Instituições privadas de prestação de cuidados pedem travão na legalização da eutanásia

Afirmam que a lei contraria os pareceres de ordens profissionais do setor e do Conselho Nacional de Ética para as Ciências da Vida

Doze instituições prestadoras de cuidados de saúde do privado e instituições do setor social pedem aos deputados e ao Presidente da República que revejam a posição sobre a eutanásia.

"Apelamos uma última vez aos deputados para que revejam a sua posição no momento de votar a lei em plenário e, se estes persistirem nos seus intentos, ao Senhor Presidente da República para que faça o que estiver ao seu alcance para travar a legalização da eutanásia em Portugal", referem as 12 instituições em comunicado divulgado esta quinta-feira.

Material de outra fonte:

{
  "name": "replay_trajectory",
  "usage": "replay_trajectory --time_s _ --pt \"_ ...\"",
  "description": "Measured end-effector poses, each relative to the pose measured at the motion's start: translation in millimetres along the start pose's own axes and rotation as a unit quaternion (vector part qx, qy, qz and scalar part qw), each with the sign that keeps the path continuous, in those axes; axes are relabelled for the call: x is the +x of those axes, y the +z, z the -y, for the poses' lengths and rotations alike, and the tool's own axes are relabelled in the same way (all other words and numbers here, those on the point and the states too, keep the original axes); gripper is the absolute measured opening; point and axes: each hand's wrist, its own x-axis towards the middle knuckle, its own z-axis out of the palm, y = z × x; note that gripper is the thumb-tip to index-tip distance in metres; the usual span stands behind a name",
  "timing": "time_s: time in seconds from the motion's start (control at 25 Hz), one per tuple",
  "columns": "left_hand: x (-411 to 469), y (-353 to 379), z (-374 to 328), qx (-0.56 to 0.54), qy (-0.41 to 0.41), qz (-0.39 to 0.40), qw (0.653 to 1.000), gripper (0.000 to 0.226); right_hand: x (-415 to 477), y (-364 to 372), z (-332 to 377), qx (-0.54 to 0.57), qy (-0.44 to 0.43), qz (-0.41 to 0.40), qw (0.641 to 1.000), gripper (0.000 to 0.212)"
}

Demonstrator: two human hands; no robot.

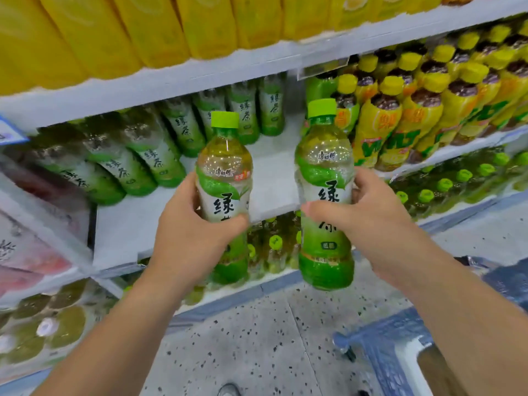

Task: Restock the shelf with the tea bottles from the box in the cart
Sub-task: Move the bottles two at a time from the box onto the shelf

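Observation:
My left hand (188, 238) grips a green tea bottle (224, 172) round its middle and holds it upright. My right hand (368, 218) grips a second green tea bottle (324, 172) the same way, just to the right. Both bottles have green caps and white-green labels. They hang in front of the middle shelf (271, 178), at a bare gap in it. More green tea bottles (148, 150) stand in rows on that shelf, left of and behind the gap.
Yellow bottles (414, 110) fill the shelf right of the gap, and large yellow bottles (143, 30) stand on the shelf above. Lower shelves hold more green-capped bottles (445, 184). The blue cart (385, 355) is at the bottom right on the speckled floor.

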Motion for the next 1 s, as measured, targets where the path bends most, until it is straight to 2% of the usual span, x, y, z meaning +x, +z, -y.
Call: replay_trajectory --time_s 0.2,0.4,0.56,0.84,1.0 --pt "62 -40 42 0.011 0.02 -0.073 0.997 0.048 55 71 -3 -0.074 -0.017 -0.008 0.997 0.033" --pt "105 -42 71 -0.025 0.05 -0.122 0.991 0.056 111 116 1 -0.104 -0.085 -0.024 0.991 0.034" --pt "119 -24 88 -0.066 0.083 -0.129 0.986 0.064 134 133 -15 -0.105 -0.136 -0.036 0.985 0.039" --pt "129 -19 110 -0.084 0.125 -0.123 0.981 0.067 150 133 -44 -0.068 -0.173 -0.001 0.983 0.05" --pt "126 -20 121 -0.022 0.083 -0.091 0.992 0.072 150 129 -54 -0.091 -0.146 0.036 0.984 0.048"
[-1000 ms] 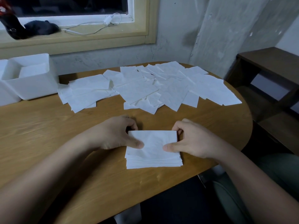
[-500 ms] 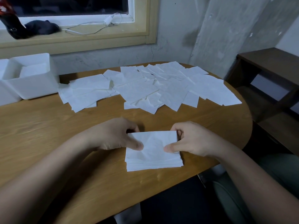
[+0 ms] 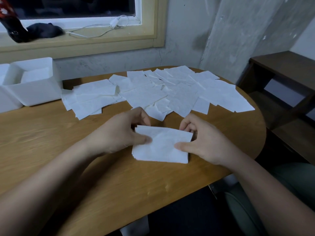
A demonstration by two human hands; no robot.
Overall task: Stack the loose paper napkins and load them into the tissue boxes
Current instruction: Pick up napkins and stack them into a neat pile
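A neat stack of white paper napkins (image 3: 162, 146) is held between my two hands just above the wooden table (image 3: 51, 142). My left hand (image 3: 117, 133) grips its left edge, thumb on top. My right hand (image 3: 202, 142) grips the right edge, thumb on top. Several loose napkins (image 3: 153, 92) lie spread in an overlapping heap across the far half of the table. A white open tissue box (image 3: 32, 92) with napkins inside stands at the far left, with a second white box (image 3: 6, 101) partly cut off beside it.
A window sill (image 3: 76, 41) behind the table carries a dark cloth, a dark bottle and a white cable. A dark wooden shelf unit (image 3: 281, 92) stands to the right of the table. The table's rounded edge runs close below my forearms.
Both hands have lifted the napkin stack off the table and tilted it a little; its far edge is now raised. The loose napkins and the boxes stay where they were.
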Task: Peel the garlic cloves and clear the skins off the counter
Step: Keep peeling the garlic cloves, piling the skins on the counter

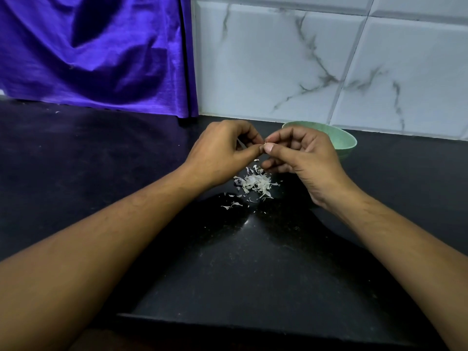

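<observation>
In the head view, both hands meet above the black counter (76,153), just above a small pile of garlic skins (255,183). The left hand (222,150) is curled, and its thumb and fingers pinch something very small at the point where it touches the right hand (301,155). The right hand is also curled, and its thumb and first finger close on the same small thing. This thing is almost fully hidden by the fingertips, so I cannot tell if it is a garlic clove or only a piece of skin.

The pile of skins lies on the counter directly under the hands, with a few loose flakes nearer the camera. A green bowl (344,140) stands behind the pile, partly covered by the right hand, close to the marble-pattern tiled wall (278,59). A purple cloth (88,54) hangs far to the left behind the pile.
</observation>
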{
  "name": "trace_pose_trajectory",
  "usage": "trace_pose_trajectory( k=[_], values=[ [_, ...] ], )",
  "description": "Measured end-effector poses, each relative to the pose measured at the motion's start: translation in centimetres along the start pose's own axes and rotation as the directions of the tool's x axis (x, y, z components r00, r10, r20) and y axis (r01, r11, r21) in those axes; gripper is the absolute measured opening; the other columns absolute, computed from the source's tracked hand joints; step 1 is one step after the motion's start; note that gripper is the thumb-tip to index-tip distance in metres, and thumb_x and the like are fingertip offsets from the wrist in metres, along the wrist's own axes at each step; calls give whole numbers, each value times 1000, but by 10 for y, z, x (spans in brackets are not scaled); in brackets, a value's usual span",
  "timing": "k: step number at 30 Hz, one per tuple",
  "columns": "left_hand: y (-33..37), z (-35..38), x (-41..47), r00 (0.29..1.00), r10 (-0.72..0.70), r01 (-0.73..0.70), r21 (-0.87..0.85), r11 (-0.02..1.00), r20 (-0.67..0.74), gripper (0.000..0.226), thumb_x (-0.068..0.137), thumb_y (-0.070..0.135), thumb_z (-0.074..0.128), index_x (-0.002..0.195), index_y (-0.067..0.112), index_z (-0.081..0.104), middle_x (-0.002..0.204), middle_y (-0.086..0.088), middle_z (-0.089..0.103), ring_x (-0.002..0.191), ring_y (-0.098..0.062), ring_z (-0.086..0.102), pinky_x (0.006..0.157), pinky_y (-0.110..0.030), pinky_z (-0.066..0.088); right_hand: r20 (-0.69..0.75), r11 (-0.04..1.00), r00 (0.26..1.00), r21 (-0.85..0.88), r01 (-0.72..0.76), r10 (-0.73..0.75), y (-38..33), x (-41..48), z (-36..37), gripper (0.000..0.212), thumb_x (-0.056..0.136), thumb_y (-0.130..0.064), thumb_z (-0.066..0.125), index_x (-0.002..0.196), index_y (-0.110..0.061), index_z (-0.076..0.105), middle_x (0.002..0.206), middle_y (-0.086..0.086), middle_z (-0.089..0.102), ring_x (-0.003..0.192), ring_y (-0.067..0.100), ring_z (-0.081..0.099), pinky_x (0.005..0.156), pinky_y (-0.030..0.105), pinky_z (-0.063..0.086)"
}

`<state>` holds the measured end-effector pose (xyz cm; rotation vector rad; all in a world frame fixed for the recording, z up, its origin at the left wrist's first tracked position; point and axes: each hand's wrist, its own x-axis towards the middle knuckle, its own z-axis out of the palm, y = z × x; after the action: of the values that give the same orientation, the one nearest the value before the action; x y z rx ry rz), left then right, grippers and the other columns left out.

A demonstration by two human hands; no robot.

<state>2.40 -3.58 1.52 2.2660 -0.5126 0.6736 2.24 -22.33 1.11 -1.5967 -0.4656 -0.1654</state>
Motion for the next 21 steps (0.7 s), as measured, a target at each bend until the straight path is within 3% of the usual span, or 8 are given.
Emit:
trace_pose_trajectory(
  k=[5,11,16,21],
  values=[
    [1,0,0,998,-49,54,-120,991,38,9,89,33,77,90,25,77,72,12,73,64,-5,70,66,-34,61,4,996,999,75,-51,51,-2,0,-2,7,89,1,73,92,-4,69,77,9,75,62,19,70,66,36,64],
    [4,2,-2,973,-183,220,-331,918,138,7,93,19,75,92,12,77,82,-10,77,67,-17,71,61,-35,59,-1,993,998,101,-66,67,-1,2,-5,9,85,2,77,89,-5,72,80,14,71,61,17,66,67,36,63],
    [5,1,-2,958,-230,284,-440,852,173,7,94,14,74,92,7,75,92,-21,74,66,-15,67,63,-37,59,29,998,999,-51,34,-32,2,5,-6,14,86,8,74,93,-2,69,71,4,71,61,18,69,63,29,62],
    [5,1,-2,952,-239,301,-438,847,191,10,94,14,73,93,4,75,92,-24,74,68,-16,67,65,-39,60,32,986,994,-124,108,-105,5,5,-7,12,86,10,75,95,2,70,78,13,73,62,20,70,62,25,58]
  ],
)
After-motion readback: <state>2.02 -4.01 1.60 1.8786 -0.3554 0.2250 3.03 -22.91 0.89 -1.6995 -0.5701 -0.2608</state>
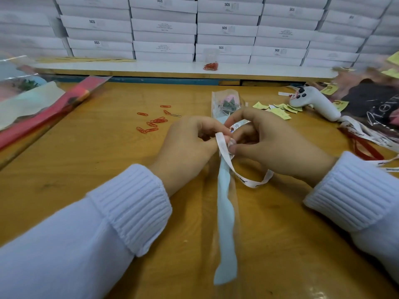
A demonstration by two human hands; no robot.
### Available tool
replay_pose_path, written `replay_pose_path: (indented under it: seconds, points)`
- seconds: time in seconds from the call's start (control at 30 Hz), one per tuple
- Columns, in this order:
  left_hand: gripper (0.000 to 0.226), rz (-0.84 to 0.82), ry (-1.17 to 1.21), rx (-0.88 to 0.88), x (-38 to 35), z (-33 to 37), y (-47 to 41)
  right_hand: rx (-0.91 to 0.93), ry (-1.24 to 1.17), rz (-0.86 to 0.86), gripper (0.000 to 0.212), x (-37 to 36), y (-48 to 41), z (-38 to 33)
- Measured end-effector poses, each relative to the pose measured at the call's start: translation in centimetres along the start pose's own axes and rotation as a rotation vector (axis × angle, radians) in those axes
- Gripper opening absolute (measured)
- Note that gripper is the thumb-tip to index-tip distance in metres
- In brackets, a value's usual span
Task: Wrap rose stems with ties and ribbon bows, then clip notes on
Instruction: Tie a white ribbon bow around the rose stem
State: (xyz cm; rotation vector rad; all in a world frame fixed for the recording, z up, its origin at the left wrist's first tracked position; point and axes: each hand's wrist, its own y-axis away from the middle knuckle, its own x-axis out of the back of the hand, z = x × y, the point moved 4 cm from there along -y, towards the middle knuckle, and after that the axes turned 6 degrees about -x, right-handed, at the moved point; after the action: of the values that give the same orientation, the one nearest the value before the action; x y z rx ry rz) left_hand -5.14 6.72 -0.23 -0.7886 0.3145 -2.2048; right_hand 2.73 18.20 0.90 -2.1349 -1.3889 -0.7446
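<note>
Since the pale blue paper-wrapped rose stem (225,212) lies lengthwise on the wooden bench (86,169), bloom beyond the fingertips and tail back between the wrists, the hands straddle it: left hand (190,145) and right hand (272,143) each pinch the white printed ribbon (248,181) against it, its loose end trailing beside the right wrist, so tying likely goes crosswise.

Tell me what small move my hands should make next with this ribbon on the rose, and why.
Probably pull the white ribbon snug and cross its ends into a first knot. The left hand and right hand both pinch it at the wrapped rose stem. One tail lies slack on the table, and no bow shows yet.
</note>
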Motion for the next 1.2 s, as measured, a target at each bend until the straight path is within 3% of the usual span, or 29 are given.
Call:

Instituições como a Cáritas, a CUF e a União das Misericórdias Portuguesas dizem que a lei contraria os pareceres de ordens profissionais do setor e do Conselho Nacional de Ética para as Ciências da Vida.

"Num momento em que milhares de pessoas, inúmeras instituições, num esforço sobre-humano diário, cuidam os doentes e pessoas vulneráveis e frágeis, dando tudo para salvar vidas, a aprovação da Eutanásia representa, também, um desrespeito para com todas estas pessoas", adianta.

A lei de antecipação da eutanásia foi aprovada há uma semana pelos partidos na especialidade. A votação final do diploma será realizada esta sexta-feira no Parlamento.